Yep, GPU job scheduling is allmost nonexistend... very coarse-grained. Once Nvidia implements a fine-grained scheduling on GPU it should be a nice variant running both. CUDALucas seems to be memory-bandwidth bound (and leaves some compute power "idle") while mfaktc is totally compute bound (and needs very very low memory-bandwidth).
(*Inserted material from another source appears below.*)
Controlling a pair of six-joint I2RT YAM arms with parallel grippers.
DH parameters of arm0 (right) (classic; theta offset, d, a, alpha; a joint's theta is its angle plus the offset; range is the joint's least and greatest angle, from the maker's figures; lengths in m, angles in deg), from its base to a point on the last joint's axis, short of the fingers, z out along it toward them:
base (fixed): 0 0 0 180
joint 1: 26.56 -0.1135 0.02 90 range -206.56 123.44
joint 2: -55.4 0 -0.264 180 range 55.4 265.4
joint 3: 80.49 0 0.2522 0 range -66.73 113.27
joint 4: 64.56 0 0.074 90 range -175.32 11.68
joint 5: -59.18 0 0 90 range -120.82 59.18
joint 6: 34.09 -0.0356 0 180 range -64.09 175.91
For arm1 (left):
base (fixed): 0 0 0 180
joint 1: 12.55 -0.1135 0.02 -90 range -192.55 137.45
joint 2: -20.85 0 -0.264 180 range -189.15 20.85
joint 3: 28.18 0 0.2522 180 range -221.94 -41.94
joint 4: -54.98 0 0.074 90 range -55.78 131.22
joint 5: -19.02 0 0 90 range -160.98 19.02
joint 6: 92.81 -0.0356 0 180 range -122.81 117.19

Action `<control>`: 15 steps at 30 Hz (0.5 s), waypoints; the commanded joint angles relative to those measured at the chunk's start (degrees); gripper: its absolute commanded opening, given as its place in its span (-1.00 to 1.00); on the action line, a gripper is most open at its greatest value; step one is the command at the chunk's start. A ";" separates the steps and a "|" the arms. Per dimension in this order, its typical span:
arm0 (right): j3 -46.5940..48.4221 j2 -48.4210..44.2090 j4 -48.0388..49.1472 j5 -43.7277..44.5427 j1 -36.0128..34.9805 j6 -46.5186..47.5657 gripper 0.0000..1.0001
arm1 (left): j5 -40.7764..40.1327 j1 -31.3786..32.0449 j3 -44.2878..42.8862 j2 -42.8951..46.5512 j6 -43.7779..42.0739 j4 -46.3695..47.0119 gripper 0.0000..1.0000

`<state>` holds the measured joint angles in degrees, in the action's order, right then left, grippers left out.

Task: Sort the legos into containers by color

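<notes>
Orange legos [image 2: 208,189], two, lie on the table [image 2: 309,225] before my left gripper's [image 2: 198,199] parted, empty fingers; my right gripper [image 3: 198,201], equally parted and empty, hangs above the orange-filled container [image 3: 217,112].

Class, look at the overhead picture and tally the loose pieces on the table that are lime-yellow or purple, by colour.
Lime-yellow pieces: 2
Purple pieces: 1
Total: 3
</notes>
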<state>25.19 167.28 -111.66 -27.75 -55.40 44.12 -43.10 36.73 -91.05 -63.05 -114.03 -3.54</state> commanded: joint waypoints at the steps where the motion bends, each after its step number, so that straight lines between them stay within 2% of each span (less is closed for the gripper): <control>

But without fine-grained scheduling it wont work.

Oliver

msft 2011-03-07 04:14

1 Attachment(s)
MacLucasFFTW with fftw-3.2.2 version.
[CODE]
$ tar -xvf MacLucasFFTW.fftw-3.2.2.tar.bz2
$ cd MacLucasFFTW.fftw-3.2.2/
MacLucasFFTW.fftw-3.2.2$ make
MacLucasFFTW.fftw-3.2.2$ time ./MacLucasFFTW 11213M( 11213 )P, n = 640, MacLucasFFTW v8.1 Ballester

real 0m0.542s
user 0m0.440s
sys 0m0.000s
[/CODE]
This version use
[CODE]
forw=fftw_plan_r2r_1d(n,(double *)x,(double*)x,FFTW_R2HC,FFTW_ESTIMATE);
back=fftw_plan_r2r_1d(n,(double *)x,(double *) x,FFTW_HC2R,FFTW_ESTIMATE);
[/CODE]
But this function not support with CUFFT.
I want change to
[CODE]
forw=fftw_plan_dft_r2c_1d(n,(double *)x,(fftw_complex *) x,FFTW_ESTIMATE);
back=fftw_plan_dft_c2r_1d(n,(fftw_complex *)x,(double *) x,FFTW_ESTIMATE);
[/CODE]
It is not work.

Christenson 2011-03-22 02:39

[QUOTE=alexhiggins732;253480]Thanks for your work and the fast reply.

<snip>

I have attached the source code with make files for win32, win64, and Linux and added a short README.txt with basic instructions on how to compile on each of the systems. Feel free to include these in your distribution.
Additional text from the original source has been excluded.